Le gouvernement espère renégocier les termes des conventions minières signées à partir de 2015 sous la présidence de Pierre Nkurunziza pour une durée de 25 ans.
L’écrivain burundais David Gakunzi y voit plusieurs explications possibles. « A l’époque », explique-t-il, « le secteur devait rapporter gros à l’Etat au niveau fiscal mais il semblerait que ce ne soit pas le cas aujourd’hui. Deuxième explication possible : les revenus du secteur avaient été monopolisés par des proches du président Nkurunziza et il s’agirait cette fois-ci de redistribuer ces revenus à d’autres nouveaux arrivants au niveau du pouvoir. Troisième explication possible : une volonté de normalisation du régime pour avoir accès aux financements internationaux ».

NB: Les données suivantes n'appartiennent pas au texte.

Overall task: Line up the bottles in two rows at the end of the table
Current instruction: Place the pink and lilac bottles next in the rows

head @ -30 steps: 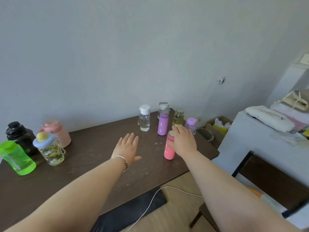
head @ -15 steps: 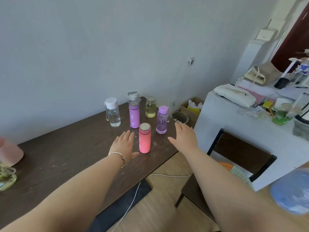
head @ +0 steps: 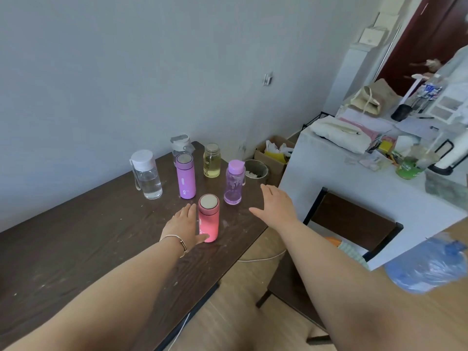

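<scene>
Several bottles stand upright at the right end of the dark wooden table (head: 76, 249). A pink bottle (head: 209, 219) is nearest me. Behind it stand a purple flask (head: 186, 176), a clear bottle with a white cap (head: 147, 171), a clear bottle with a grey lid (head: 180, 145), a yellowish glass jar (head: 212, 160) and a translucent purple bottle (head: 234, 182). My left hand (head: 183, 225) lies open beside the pink bottle, its thumb against the base. My right hand (head: 274, 202) hovers open past the table's right edge, holding nothing.
A white counter (head: 354, 178) cluttered with cloths and containers stands to the right, with a dark chair (head: 349, 224) in front of it. A cardboard box (head: 274, 154) and a small bin (head: 256, 168) sit on the floor beyond the table end. A blue water jug (head: 428, 264) is at far right.
My right hand let go of the pink bottle and moved right, off the table edge. My left hand slid up against that bottle. The view swung right, so the left-hand bottles dropped out.
</scene>
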Tool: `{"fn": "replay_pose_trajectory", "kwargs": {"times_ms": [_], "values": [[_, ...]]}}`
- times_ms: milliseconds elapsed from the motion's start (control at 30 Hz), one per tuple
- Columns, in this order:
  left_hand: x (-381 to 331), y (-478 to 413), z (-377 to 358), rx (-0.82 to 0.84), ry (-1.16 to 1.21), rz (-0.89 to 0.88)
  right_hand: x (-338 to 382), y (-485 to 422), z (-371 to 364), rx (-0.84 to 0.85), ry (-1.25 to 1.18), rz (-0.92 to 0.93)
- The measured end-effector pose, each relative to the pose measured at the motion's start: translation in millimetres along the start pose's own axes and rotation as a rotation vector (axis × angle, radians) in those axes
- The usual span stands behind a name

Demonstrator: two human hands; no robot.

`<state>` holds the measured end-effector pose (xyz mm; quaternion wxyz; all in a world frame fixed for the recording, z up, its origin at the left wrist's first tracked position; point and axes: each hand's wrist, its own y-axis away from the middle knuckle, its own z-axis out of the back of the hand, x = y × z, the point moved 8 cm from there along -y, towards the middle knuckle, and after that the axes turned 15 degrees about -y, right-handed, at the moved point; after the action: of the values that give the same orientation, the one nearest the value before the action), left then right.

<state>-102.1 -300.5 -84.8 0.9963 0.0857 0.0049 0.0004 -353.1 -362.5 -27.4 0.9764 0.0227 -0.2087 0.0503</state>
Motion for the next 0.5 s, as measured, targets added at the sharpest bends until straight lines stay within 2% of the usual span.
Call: {"fn": "replay_pose_trajectory", "kwargs": {"times_ms": [167,500], "values": [[-6,-17,-17,0.102,0.279,0.039,-9,-39,-11,0.018,-0.138,-0.06],[-3,-37,-45,0.067,0.624,0.259,-16,-128,-63,0.159,-0.467,-0.088]]}}
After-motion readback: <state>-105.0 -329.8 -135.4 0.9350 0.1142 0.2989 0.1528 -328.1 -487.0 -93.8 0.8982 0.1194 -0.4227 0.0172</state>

L’Etat a du poids… et des responsabilités
Dans ces négociations, rappelle David Gakunzi, l’Etat burundais peut faire face aux compagnies en faisant valoir son droit inaliénable à disposer des ressources naturelles du pays, reconnu par le droit international. D’autant que la législation actuelle lui garantit une participation au conseil d’administration des sociétés mixtes qui exploitent ces ressources.
Gabriel Rufyiri, président de l’Observatoire de la lutte contre la corruption et les malversations économiques (Olucome) au Burundi, souligne par ailleurs un point important à ses yeux :
« Les compagnies font du profit. C’est seul le gouvernement burundais qui a un mandat de protéger la chose publique et de développer le pays selon les ressources dont il dispose. Il est clair que ces conventions ont été mal négociées. Mais qui a mal négocié ? Les mandataires publics ! ».

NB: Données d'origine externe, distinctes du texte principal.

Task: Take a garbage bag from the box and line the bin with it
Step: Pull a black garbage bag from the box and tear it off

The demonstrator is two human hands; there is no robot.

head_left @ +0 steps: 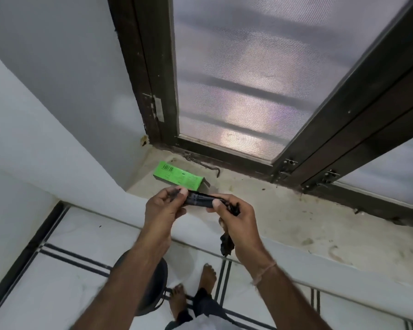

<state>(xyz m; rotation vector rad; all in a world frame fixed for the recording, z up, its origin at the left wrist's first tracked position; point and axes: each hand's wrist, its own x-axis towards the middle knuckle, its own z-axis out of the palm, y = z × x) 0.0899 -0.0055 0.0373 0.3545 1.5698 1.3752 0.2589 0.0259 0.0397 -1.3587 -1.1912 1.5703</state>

Evariste Ndayishimiye, le président de la République du Burundi
Gabriel Rufyiri et l’Olucome, qui prônent la transparence, réclament au « gouvernement actuel [qu’il] recherche ces personnes et les sanctionne » car pour eux, il est évident qu’« il y a eu corruption dans ces dossiers ».
Des mesures à prendre
Parmi les mesures préconisées par Gabriel Rufyiri : le renoncement aux commissionnaires et à l’attribution des marchés de gré à gré (il faut selon lui des appels d’offres publics enregistrés), la publication de tous les revenus du secteur minier, l’adaptation du code minier aux standards internationaux et l’adhésion du pays aux organes de contrôle et de suivis internationaux.
Il précise qu’« il faut des organes, des institutions en charge de la gestion de ce secteur qui soient compétentes, avec des individus intègres qui soient capables de refuser la corruption. Il faut que le gouvernement adhère aux mécanismes internationaux : ceux de la région, la CIRGL(Conférence internationale des Grands Lacs), et de l’ITIE, l’Initiative des industries extractives. »
Volonté politique et bien commun
C’est seulement lorsque les activités minières seront sorties de l’opacité que les bénéfices générés par le secteur pourront profiter à la population burundaise … s’il y a une volonté politique en ce sens, nuance toutefois David Gakunzi.
« Les ressources minières en soi ne produisent pas de développement », rappelle-t-il. « C’est la politique minière qui peut produire le développement. Une politique basée sur la responsabilité sociale, c’est-à-dire qui inclut le devoir de construire des infrastructures collectives, le devoir de promouvoir l’emploi des jeunes, l’emploi local, le devoir de renforcer les communes locales, de prendre en compte les intérêts des populations locales, l’importance de faire participer la société civile à la politique minière et, bien entendu, la liberté de la presse. On ne peut pas combattre la corruption, on ne peut pas promouvoir la transparence s’il n’y a pas de liberté de presse, si les journalistes ne sont pas à même de travailler dans des conditions sécurisantes ».
Mais David Gakunzi déplore qu’il soit difficile de discerner la ligne politique dominante des nouvelles autorités burundaises en la matière. Il rappelle qu’une mauvaise gestion des ressources minières peut aussi « être productrice de conflit et source de crises ».